Directions
Repeat the records. Keep every word and mark exactly as it is.
[[ Extracted information open ]]
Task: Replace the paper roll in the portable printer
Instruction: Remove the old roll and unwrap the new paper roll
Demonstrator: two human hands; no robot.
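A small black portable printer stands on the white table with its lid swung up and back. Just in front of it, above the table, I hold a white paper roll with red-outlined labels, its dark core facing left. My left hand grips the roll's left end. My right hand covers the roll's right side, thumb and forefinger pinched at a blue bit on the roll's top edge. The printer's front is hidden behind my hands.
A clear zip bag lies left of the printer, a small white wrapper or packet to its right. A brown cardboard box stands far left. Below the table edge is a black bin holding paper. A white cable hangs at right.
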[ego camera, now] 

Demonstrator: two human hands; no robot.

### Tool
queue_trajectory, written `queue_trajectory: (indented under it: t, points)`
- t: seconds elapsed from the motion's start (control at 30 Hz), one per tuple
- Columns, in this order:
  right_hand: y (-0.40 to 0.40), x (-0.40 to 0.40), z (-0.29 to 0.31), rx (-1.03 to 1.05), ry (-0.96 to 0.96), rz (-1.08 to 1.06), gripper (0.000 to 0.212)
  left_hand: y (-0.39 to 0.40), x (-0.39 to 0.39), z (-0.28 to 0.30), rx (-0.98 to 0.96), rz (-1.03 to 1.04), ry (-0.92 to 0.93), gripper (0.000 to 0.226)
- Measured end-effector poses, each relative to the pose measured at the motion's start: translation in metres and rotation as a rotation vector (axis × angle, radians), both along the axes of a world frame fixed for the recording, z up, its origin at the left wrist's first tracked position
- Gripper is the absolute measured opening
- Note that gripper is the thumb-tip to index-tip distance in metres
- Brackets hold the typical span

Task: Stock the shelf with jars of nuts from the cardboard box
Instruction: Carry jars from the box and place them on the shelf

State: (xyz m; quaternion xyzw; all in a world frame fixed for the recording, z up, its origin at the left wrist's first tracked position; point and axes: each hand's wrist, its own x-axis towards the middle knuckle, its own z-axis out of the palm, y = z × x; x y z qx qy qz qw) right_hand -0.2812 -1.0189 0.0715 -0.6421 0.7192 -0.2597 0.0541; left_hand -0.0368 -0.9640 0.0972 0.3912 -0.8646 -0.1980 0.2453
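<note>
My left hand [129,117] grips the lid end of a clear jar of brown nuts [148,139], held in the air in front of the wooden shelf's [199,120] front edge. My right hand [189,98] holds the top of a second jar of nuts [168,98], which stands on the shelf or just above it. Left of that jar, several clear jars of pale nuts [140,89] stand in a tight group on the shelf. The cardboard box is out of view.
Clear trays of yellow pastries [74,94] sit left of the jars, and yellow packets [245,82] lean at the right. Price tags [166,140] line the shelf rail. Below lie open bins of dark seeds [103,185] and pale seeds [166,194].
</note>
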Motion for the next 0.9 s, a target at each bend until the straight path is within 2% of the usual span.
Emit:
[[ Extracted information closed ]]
Exercise answer
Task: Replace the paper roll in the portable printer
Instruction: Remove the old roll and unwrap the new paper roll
Demonstrator: two human hands; no robot.
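A small black portable printer stands on the white table with its lid swung up and back. Just in front of it, above the table, I hold a white paper roll with red-outlined labels, its dark core facing left. My left hand grips the roll's left end. My right hand covers the roll's right side, thumb and forefinger pinched at a blue bit on the roll's top edge. The printer's front is hidden behind my hands.
A clear zip bag lies left of the printer, a small white wrapper or packet to its right. A brown cardboard box stands far left. Below the table edge is a black bin holding paper. A white cable hangs at right.
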[ego camera, now] 

Demonstrator: two human hands; no robot.

### Tool
queue_trajectory, written `queue_trajectory: (indented under it: t, points)`
- t: seconds elapsed from the motion's start (control at 30 Hz), one per tuple
- Columns, in this order:
  right_hand: y (-0.40 to 0.40), x (-0.40 to 0.40), z (-0.29 to 0.31), rx (-1.03 to 1.05), ry (-0.96 to 0.96), rz (-1.08 to 1.06), gripper (0.000 to 0.212)
  left_hand: y (-0.39 to 0.40), x (-0.39 to 0.39), z (-0.28 to 0.30), rx (-0.98 to 0.96), rz (-1.03 to 1.04), ry (-0.92 to 0.93), gripper (0.000 to 0.226)
- Measured end-effector poses, each relative to the pose measured at the motion's start: translation in metres and rotation as a rotation vector (axis × angle, radians), both along the axes of a world frame fixed for the recording, z up, its origin at the left wrist's first tracked position
- Gripper is the absolute measured opening
- Note that gripper is the thumb-tip to index-tip distance in metres
- Brackets hold the typical span

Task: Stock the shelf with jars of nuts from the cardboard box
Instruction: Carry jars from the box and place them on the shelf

State: (xyz m; quaternion xyzw; all in a world frame fixed for the recording, z up, its origin at the left wrist's first tracked position; point and axes: each hand's wrist, its own x-axis towards the middle knuckle, its own z-axis out of the palm, y = z × x; x y z qx qy qz qw) right_hand -0.2812 -1.0189 0.0715 -0.6421 0.7192 -0.2597 0.0541; left_hand -0.0368 -0.9640 0.0972 0.3912 -0.8646 -0.1980 0.2453
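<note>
My left hand [129,117] grips the lid end of a clear jar of brown nuts [148,139], held in the air in front of the wooden shelf's [199,120] front edge. My right hand [189,98] holds the top of a second jar of nuts [168,98], which stands on the shelf or just above it. Left of that jar, several clear jars of pale nuts [140,89] stand in a tight group on the shelf. The cardboard box is out of view.
Clear trays of yellow pastries [74,94] sit left of the jars, and yellow packets [245,82] lean at the right. Price tags [166,140] line the shelf rail. Below lie open bins of dark seeds [103,185] and pale seeds [166,194].
</note>
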Motion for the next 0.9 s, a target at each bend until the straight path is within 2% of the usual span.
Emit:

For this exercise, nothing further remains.